# Bias-Variance Tradeoff

If our model is too simple and has very few parameters then it may have high bias and low variance. On the other hand if our model has large number of parameters then it’s going to have high variance and low bias. So we need to find the right/good balance without overfitting and underfitting the data.

This tradeoff in complexity is why there is a tradeoff between bias and variance. An algorithm can’t be more complex and less complex at the same time.

### What is Bias?

The bias is known as the difference between the prediction of the values by the Machine Learning model and the correct value. Being high in biasing gives a large error in training as well as testing data. It recommended that an algorithm should always be low-biased to avoid the problem of **underfitting**. By high bias, the data predicted is in a straight line format, thus not fitting accurately in the data in the data set. Such fitting is known as the Underfitting of Data. This happens when the hypothesis is too simple or linear in nature. Refer to the graph given below for an example of such a situation.

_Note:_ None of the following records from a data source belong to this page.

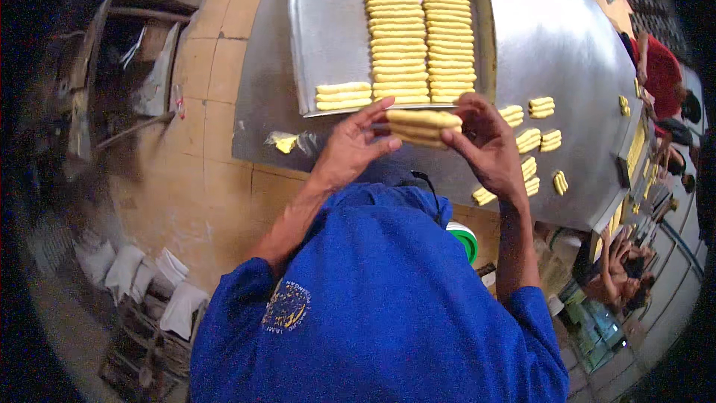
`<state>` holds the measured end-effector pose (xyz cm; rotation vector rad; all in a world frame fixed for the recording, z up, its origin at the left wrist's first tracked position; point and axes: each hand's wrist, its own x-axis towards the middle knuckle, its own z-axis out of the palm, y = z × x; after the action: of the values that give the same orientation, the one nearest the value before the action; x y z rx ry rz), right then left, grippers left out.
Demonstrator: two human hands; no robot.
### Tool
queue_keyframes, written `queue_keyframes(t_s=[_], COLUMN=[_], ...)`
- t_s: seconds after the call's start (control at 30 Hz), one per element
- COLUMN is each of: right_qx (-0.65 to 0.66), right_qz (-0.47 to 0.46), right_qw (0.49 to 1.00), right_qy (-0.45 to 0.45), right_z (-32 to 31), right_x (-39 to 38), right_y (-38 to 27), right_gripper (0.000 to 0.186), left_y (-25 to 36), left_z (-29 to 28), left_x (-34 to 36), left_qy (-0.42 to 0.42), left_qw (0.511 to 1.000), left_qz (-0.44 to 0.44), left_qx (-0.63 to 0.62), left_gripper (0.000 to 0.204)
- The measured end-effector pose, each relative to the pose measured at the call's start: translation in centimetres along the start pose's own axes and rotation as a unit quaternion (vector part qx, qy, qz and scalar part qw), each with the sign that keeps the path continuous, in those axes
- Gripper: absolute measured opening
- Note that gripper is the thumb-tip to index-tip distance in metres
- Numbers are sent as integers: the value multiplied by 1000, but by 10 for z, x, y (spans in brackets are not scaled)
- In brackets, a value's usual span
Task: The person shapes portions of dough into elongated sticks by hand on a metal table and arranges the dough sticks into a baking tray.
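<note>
Between both hands I hold a small bundle of yellow dough sticks (424, 127), lying side by side, above the near edge of the metal tray (328, 22). My left hand (358, 142) pinches its left end, and my right hand (488, 142) grips the right end with thumb and fingers. In the tray, two long rows of dough sticks (399, 37) run away from me, closely packed. A short third row (343, 95) begins at the tray's near left corner. Several loose dough bundles (528, 140) lie on the metal table to the right of my right hand.
The metal table (552, 30) stretches right, where other people (660, 67) are along its far side. A yellow dough scrap (285, 143) lies at the table's left part. A green-rimmed container (464, 242) stands below the near edge. Wooden shelving (134, 67) and white sacks (130, 269) are at left.
</note>
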<state>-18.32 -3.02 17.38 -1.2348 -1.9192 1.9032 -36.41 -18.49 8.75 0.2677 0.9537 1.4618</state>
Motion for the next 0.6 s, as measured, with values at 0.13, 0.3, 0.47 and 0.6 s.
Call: queue_keyframes(t_s=[0.13, 0.3, 0.47, 0.6], right_qx=[64, -15, -101, -138], right_qz=[-36, -63, -48, -92], right_qw=[997, 998, 993, 986], right_qy=[-31, -27, -34, 6], right_z=[31, 65, 90, 102], right_x=[58, 137, 171, 172], right_y=[-6, 27, 66, 85], right_gripper=[41, 32, 31, 30], left_y=[51, 78, 51, 37], left_z=[-33, -74, -90, -88], left_x=[18, 60, 76, 78], left_qy=[49, 164, 197, 198], left_qw=[998, 914, 767, 731], left_qz=[19, 29, 122, 127], left_qx=[41, 371, 599, 640], left_gripper=[45, 35, 34, 33])
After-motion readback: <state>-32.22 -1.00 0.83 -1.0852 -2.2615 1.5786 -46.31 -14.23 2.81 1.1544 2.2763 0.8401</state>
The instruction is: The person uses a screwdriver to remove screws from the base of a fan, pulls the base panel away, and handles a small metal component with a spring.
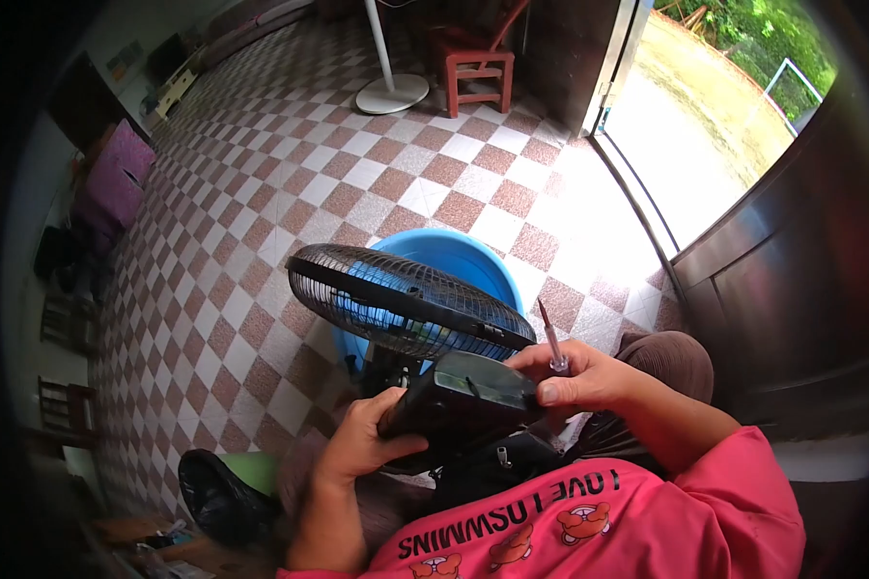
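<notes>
While the left hand (pixel 365 436) grips the fan (pixel 410 296), the right hand (pixel 589 378) clasps it plus a screwdriver (pixel 553 343); probably mid-repair, next needs the tip turned inward.

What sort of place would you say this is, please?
It looks like a room in a home, probably by its entrance: a checkered tile floor, a red chair and an open doorway onto sunlit ground with greenery suggest so.

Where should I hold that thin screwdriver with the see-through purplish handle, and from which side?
Hold the screwdriver by its handle, probably coming from the near right side: this thicker part sits toward the person, at the right hand, while the slim, straight shaft sticks out away from it.
</notes>
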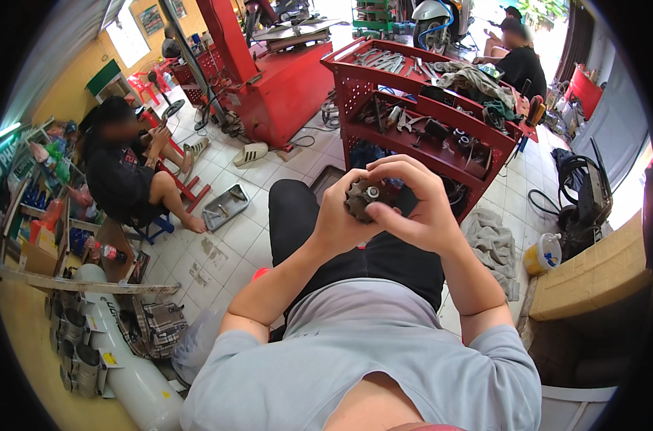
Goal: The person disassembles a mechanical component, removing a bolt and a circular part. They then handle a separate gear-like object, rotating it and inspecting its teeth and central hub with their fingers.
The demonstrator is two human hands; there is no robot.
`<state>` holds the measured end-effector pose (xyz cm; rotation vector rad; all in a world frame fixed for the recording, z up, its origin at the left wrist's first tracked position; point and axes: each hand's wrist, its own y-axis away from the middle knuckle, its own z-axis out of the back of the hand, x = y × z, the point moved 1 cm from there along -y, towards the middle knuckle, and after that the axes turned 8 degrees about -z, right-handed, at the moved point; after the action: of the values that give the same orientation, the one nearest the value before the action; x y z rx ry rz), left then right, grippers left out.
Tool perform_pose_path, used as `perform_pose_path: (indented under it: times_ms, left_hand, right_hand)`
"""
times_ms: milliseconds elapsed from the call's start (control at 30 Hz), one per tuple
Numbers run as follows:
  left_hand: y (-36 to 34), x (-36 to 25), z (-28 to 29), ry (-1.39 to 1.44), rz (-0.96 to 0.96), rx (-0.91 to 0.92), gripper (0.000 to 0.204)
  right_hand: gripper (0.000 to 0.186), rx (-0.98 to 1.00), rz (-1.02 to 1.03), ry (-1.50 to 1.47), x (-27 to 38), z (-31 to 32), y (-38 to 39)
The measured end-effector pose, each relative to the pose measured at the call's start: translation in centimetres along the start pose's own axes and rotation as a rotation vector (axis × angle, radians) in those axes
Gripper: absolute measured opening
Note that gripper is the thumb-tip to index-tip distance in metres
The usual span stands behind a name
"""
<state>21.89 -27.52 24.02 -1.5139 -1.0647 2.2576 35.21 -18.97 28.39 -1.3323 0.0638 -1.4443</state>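
Workshop with white tiled floor (pixel 244 244); a toothed metal part (pixel 356 204) is held above the wearer's lap; the left hand (pixel 335 219) grips its left side, and the right hand (pixel 425 208) closes on it from the right, thumb against its near face, remaining right fingertips hidden; step in hand judged to be close handling of the part; the next move would call for a steady left grip and a controlled right thumb; count: one toothed part, two hands, one red tool cart (pixel 405 85), one floor tray (pixel 231 218), one white cylinder (pixel 121 352); cart tools too crowded to count.
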Motion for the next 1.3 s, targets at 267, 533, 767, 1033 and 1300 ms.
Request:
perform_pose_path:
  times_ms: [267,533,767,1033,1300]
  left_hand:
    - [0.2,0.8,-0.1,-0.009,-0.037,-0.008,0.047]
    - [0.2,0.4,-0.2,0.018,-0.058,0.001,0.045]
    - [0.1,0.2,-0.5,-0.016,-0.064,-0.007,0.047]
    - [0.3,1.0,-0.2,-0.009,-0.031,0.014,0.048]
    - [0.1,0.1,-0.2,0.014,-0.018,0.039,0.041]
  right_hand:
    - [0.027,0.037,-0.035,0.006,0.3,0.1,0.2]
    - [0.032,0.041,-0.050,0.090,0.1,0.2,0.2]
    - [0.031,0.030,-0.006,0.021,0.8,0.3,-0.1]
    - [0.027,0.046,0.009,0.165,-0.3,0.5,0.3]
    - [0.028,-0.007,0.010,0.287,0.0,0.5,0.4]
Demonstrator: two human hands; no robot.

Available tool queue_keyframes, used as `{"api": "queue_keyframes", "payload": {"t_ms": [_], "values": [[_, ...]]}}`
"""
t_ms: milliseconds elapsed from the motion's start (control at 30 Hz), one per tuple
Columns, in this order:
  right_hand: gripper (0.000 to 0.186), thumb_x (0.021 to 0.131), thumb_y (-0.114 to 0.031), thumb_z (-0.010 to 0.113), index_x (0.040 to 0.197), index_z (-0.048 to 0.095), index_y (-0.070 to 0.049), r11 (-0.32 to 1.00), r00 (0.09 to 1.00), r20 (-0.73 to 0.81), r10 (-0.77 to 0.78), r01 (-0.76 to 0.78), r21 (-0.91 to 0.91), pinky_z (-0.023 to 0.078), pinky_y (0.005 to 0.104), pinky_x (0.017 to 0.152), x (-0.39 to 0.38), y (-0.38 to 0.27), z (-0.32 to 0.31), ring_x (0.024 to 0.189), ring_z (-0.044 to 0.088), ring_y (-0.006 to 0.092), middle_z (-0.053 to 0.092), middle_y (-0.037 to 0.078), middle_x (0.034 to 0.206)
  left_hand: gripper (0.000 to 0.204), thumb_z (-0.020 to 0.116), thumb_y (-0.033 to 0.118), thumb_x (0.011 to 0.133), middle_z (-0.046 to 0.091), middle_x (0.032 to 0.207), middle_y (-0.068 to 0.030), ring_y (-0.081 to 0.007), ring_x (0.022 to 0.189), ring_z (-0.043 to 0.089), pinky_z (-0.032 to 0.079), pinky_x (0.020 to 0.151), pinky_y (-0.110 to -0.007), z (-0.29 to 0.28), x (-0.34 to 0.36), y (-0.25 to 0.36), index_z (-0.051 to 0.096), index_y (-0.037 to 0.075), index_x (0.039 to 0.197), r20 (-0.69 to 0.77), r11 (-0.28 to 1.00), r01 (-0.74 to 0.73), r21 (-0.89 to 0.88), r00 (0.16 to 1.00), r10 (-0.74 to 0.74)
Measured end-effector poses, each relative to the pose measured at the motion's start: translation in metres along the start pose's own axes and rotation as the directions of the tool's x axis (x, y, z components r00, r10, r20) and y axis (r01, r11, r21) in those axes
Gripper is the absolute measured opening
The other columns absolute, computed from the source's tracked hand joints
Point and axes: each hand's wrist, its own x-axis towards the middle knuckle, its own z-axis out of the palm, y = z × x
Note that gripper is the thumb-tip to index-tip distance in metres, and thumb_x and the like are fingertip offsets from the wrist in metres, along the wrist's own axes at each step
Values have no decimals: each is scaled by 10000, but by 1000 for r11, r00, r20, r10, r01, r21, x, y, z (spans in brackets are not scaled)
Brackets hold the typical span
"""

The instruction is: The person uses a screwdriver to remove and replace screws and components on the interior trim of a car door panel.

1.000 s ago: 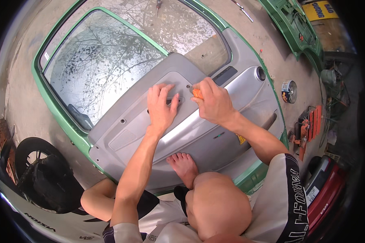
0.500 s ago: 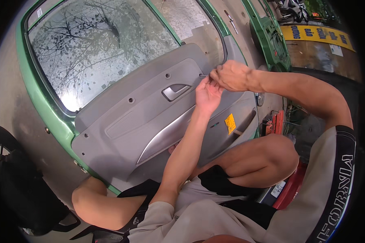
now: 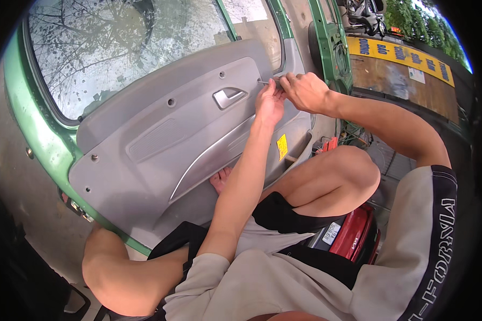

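Observation:
A green car door (image 3: 43,134) with a grey inner trim panel (image 3: 160,115) lies in front of me. At the panel's upper right, a screwdriver (image 3: 263,82) shows its thin metal shaft, pointing left at the panel. My right hand (image 3: 306,92) is closed round its handle end, which the fingers mostly hide. My left hand (image 3: 270,102), palm up, pinches the tool just ahead of the right. Left of the hands are the silver inner door handle (image 3: 229,97) and recessed screw holes (image 3: 171,102).
The door window (image 3: 128,48) reflects branches. Another green door (image 3: 332,48) stands far right, near a yellow sign (image 3: 401,59) on a wooden board. A red toy-like car body (image 3: 353,232) lies beside my right knee. My bare foot (image 3: 219,179) rests on the panel.
The view has shifted, so the door appears lower-left to higher-left in the picture. Both hands stay together on the screwdriver at the panel's upper right.

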Motion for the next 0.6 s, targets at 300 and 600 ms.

![image.png](attachment:fd7e0724-df93-4ec4-a129-a9cfaab6aade.png)

### What is Variance?

The variability of model prediction for a given data point which tells us the spread of our data is called the variance of the model. The model with high variance has a very complex fit to the training data and thus is not able to fit accurately on the data which it hasn’t seen before. As a result, such models perform very well on training data but have high error rates on test data. When a model is high on variance, it is then said to as **Overfitting of Data**. Overfitting is fitting the training set accurately via complex curve and high order hypothesis but is not the solution as the error with unseen data is high. While training a data model variance should be kept low. The high variance data looks as follows.

![image.png](attachment:df813d79-db50-4c2e-9d37-11b13e578bdc.png)

### Bias Variance Tradeoff
If the algorithm is too simple (hypothesis with linear equation) then it may be on high bias and low variance condition and thus is error-prone. If algorithms fit too complex (hypothesis with high degree equation) then it may be on high variance and low bias. In the latter condition, the new entries will not perform well. Well, there is something between both of these conditions, known as a Trade-off or Bias Variance Trade-off. This tradeoff in complexity is why there is a tradeoff between bias and variance. An algorithm can’t be more complex and less complex at the same time. For the graph, the perfect tradeoff will be like this.

![image.png](attachment:821653af-0748-47ea-93a8-286b7f1e5bc9.png)

![image.png](attachment:d75a8a44-837e-4ad5-bf29-658ce8abd222.png)

We try to optimize the total error for the model by using the Bias-Variance Tradeoff.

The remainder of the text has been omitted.